8th Edition page 124, problem 122 (Not in other editions. See below for problem.)
The compound adrenaline contains 56.79% C, 6.56% H, 28.37% O, and 8.28% N by mass. What is the empirical formula for adrenaline?
Problem 1b: Instructor's follow up question: Adrenaline is also known as epinephrine. What is adrenaline (epinephrine)? |
Problem 2: Limiting reagent
8th Edition, page 125, modified version of problem 127 (Not in other editions. See below for the problem)

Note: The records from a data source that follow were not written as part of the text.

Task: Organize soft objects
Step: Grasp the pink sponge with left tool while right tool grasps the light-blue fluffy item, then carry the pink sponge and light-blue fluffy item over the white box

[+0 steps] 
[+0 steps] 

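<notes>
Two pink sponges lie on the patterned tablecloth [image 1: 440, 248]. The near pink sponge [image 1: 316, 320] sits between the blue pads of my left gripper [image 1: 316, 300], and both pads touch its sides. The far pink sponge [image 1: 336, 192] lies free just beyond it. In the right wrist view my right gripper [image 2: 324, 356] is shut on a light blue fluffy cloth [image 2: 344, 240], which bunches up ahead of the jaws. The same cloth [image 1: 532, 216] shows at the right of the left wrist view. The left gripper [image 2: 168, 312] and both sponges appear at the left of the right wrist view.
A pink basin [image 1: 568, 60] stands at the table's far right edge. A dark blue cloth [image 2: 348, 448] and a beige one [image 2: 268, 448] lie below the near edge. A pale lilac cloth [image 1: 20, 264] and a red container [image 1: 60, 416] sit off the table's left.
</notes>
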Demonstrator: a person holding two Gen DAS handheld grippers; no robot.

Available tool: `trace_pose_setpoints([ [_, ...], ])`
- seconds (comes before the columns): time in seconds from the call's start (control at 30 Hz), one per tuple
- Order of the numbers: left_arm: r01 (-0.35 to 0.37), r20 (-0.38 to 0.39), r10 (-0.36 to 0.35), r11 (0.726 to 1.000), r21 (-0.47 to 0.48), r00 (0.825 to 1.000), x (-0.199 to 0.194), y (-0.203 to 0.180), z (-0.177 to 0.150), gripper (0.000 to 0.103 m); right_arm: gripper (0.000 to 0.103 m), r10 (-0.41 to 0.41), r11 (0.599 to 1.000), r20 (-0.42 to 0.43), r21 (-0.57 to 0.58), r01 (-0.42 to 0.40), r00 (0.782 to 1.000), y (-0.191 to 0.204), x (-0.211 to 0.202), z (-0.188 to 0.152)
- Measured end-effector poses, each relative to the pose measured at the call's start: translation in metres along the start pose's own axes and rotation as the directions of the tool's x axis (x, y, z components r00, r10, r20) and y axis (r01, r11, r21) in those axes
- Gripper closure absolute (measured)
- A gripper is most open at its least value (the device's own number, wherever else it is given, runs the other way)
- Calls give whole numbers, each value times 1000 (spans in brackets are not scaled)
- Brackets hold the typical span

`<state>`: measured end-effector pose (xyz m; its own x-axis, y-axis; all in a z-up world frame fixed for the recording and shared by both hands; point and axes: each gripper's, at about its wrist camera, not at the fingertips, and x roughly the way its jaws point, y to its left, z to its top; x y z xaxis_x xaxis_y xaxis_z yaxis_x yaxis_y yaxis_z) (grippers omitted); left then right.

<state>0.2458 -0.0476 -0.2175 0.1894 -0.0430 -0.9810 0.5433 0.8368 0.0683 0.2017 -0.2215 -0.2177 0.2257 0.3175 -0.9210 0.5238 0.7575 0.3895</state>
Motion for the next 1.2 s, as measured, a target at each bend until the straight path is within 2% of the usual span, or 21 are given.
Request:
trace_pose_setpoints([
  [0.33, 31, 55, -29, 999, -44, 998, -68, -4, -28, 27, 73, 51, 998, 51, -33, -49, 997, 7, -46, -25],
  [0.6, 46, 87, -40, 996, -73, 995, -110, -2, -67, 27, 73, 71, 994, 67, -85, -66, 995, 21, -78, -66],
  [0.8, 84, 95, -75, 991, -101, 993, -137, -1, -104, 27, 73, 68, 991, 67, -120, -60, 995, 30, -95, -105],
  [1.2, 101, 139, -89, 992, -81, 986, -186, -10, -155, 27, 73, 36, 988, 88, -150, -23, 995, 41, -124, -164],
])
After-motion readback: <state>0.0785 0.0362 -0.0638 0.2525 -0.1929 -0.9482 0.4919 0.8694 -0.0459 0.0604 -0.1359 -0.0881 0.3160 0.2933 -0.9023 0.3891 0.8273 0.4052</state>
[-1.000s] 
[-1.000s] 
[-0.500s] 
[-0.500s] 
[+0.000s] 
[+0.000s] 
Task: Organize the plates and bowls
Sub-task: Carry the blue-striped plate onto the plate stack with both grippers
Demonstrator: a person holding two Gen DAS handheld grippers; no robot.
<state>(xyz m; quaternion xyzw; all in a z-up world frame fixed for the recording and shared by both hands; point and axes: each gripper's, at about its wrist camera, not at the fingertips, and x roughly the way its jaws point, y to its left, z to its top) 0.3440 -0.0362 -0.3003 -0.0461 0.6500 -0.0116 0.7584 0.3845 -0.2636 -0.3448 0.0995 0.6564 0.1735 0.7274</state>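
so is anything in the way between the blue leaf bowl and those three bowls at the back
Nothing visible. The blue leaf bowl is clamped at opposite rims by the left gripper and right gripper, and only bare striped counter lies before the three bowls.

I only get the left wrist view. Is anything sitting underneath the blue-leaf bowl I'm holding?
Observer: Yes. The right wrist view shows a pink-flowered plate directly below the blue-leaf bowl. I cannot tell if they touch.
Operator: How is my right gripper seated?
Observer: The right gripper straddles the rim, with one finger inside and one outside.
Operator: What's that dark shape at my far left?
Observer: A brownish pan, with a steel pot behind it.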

Hydrogen peroxide is used as a cleaning agent in the treatment of cuts and abrasions for several reasons. It is an oxidizing agent that can directly kill many microorganisms; it decomposes on contact with blood, releasing elemental oxygen gas (which inhibits the growth of anaerobic microorganisms); and it foams on contact with with blood, which provides a cleansing action. In the laboratory, small quantities of hydrogen peroxide can be prepared by the action of an acid on a an alkaline earth metal peroxide, such as barium peroxide (note sulfuric acid is used instead of HCl):
BaO2(s) + H2SO4(aq) --> H2O2(aq) + BaSO4(s)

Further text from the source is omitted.